Elle entendit derrière elle la voiture de Joey redémarrer et s’éloigner dans la rue – il avait probablement attendu de s’assurer que son amie soit en mesure de rentrer chez elle avant de se décider à partir. Poussant la porte d’entrée et posant le pied dans le vestibule éclairé, Lisa s’écria d’une voix forte :

- C’est moi ! Je suis rentrée !

Mais avant même de laisser sa mère lui répondre, elle enchaîna aussitôt :

- Tout s’est bien passé. Je suis crevée. Je vais me mettre au lit.

- Tu es sûre que tu ne veux pas grignoter quelque chose, avant d’aller te coucher ? demanda la voix d’Amanda du fond de la salle de séjour.

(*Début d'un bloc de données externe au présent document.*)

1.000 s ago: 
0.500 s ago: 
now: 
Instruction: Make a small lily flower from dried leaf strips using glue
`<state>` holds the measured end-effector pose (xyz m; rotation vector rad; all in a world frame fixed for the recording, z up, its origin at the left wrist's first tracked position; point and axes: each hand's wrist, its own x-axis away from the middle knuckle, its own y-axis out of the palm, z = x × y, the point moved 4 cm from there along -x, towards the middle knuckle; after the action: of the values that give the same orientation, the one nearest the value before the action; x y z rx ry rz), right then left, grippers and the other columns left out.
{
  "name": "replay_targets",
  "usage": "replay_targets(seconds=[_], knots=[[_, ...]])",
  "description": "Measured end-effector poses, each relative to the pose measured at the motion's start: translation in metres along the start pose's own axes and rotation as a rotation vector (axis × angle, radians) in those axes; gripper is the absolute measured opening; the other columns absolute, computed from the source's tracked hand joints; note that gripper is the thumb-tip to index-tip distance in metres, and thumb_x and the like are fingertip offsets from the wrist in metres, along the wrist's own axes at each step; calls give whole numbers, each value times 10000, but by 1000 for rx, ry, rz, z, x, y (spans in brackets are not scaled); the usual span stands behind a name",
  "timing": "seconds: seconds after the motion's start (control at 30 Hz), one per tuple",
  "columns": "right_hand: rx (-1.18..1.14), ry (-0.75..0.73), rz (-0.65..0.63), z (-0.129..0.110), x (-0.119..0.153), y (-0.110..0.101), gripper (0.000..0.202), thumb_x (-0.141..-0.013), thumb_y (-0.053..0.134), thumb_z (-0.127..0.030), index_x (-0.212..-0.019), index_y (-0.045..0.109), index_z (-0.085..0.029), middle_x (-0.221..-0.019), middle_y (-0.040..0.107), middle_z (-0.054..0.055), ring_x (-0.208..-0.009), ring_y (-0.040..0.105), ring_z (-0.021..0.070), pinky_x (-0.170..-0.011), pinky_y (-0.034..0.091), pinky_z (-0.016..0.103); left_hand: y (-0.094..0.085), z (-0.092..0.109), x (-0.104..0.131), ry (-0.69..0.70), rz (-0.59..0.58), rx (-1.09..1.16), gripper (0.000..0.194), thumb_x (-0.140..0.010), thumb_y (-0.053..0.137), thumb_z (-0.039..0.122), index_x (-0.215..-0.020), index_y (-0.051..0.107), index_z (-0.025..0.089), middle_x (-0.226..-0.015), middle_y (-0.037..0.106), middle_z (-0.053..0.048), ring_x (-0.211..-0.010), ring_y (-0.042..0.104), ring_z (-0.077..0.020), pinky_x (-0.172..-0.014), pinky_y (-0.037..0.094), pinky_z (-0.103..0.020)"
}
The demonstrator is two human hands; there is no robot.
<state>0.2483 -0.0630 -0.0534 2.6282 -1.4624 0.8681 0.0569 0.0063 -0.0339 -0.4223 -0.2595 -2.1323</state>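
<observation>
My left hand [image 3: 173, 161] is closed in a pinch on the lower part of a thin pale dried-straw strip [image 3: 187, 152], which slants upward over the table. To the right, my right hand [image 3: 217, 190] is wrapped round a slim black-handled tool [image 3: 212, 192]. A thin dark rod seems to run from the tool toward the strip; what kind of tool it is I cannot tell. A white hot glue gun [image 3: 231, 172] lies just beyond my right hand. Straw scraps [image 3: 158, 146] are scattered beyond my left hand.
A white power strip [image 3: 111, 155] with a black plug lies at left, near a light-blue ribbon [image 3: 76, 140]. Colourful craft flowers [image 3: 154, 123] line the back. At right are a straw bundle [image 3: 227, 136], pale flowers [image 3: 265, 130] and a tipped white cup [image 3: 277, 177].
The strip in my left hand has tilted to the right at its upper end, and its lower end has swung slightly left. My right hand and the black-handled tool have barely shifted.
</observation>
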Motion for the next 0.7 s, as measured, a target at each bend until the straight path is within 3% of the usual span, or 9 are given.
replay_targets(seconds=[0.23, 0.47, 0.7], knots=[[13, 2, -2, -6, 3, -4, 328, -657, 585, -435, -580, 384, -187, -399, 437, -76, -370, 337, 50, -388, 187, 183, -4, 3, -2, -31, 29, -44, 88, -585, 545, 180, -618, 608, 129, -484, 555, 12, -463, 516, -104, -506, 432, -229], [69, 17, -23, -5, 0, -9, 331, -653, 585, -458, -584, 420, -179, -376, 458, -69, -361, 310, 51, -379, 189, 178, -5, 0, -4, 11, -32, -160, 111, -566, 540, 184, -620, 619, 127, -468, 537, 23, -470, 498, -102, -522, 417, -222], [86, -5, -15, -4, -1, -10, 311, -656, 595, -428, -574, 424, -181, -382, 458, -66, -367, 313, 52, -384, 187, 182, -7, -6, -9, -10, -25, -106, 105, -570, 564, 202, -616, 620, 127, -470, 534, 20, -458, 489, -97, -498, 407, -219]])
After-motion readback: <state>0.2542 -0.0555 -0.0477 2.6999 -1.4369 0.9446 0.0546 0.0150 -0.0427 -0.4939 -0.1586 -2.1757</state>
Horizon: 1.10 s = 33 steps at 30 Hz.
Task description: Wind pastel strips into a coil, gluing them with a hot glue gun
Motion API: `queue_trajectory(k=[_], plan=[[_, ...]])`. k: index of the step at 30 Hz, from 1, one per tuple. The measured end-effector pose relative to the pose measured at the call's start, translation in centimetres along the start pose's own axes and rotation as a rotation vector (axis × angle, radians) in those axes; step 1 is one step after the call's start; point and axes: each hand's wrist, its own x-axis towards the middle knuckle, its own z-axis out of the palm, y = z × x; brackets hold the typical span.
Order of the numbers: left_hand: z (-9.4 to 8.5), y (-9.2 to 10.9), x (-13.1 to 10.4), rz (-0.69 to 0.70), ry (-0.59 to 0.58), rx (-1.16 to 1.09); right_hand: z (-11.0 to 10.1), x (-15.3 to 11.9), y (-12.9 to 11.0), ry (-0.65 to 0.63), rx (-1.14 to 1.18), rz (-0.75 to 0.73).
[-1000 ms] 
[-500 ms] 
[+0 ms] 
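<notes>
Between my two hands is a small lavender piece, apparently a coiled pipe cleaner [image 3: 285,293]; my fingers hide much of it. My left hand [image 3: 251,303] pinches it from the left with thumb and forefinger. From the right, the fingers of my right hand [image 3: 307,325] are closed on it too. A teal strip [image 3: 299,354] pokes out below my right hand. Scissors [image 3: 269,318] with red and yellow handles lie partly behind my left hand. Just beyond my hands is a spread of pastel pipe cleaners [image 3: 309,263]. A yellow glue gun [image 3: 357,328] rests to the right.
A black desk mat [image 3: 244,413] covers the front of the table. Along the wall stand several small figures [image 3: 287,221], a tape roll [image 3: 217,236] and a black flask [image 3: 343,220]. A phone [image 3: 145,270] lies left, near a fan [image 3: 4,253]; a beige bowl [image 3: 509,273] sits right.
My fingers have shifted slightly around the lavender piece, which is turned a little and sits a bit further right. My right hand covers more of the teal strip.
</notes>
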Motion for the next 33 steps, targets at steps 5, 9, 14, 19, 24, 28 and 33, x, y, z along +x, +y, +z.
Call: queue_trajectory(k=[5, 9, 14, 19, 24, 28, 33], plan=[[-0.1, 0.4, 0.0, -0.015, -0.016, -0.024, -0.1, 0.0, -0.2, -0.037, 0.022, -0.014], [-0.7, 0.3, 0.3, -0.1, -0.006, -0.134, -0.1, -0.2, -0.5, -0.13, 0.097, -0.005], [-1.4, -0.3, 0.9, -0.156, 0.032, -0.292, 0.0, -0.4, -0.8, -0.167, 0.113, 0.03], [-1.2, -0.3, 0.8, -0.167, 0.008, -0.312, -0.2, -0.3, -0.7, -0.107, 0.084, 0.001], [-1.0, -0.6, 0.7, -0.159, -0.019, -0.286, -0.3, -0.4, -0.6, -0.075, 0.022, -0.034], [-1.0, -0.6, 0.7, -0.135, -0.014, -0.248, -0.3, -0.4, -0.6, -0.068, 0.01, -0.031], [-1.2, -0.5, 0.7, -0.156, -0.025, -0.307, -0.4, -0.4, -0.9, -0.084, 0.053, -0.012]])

- Non, non, merci ! Je n’ai pas faim !

Lisa s’empressa de refermer la porte d’entrée derrière elle, puis s’élança dans les escaliers en montant les marches quatre à quatre… Du moins y parvint-elle pour les huit premières. A sa troisième enjambée, son pied droit vint heurter le nez d’une marche et elle se rétama en avant de tout son long. Le bruit fut si terrible qu’il alerta naturellement la mère de Lisa. Celle-ci se leva d’un bond de son canapé et s’écria d’un air inquiet :

- Qu’est-ce qui s’est passé ? Tout va bien ?

- Oui, oui, ne t’en fais pas, ça va comme sur des roulettes ! certifia Lisa, qui était à présent en train de ramper dans les escaliers en se hissant marche après marche, à l’aide de ses bras et de ses jambes.

Jamais elle n’aurait cru en arriver là, et pourtant… L’alcool conduisait vraiment à toutes les déchéances...

Tel un alpiniste atteignant le sommet du Mont Everest, Lisa atteignit le premier étage de sa maison en poussant un profond soupir de soulagement. Par chance, elle était arrivée là-haut sans que sa mère n’ait le temps de l’intercepter, ce qui, en soit, relevait déjà du miracle. S’agrippant au poteau d’arrivée, elle réussit à se remettre debout, et chancela jusqu’à sa chambre en se tenant aux murs du couloir.

« Sauvée ! » se dit-elle en refermant derrière elle la porte de sa chambre et en s’adossant contre celle-ci d’un air exténué.

Sur ce, elle se dirigea vers son lit et, sans même prendre la peine de retirer ses vêtements, elle s’écroula sur le matelas tête la première, avant de s’endormir comme une masse.

Son réveil sonna six heures plus tard.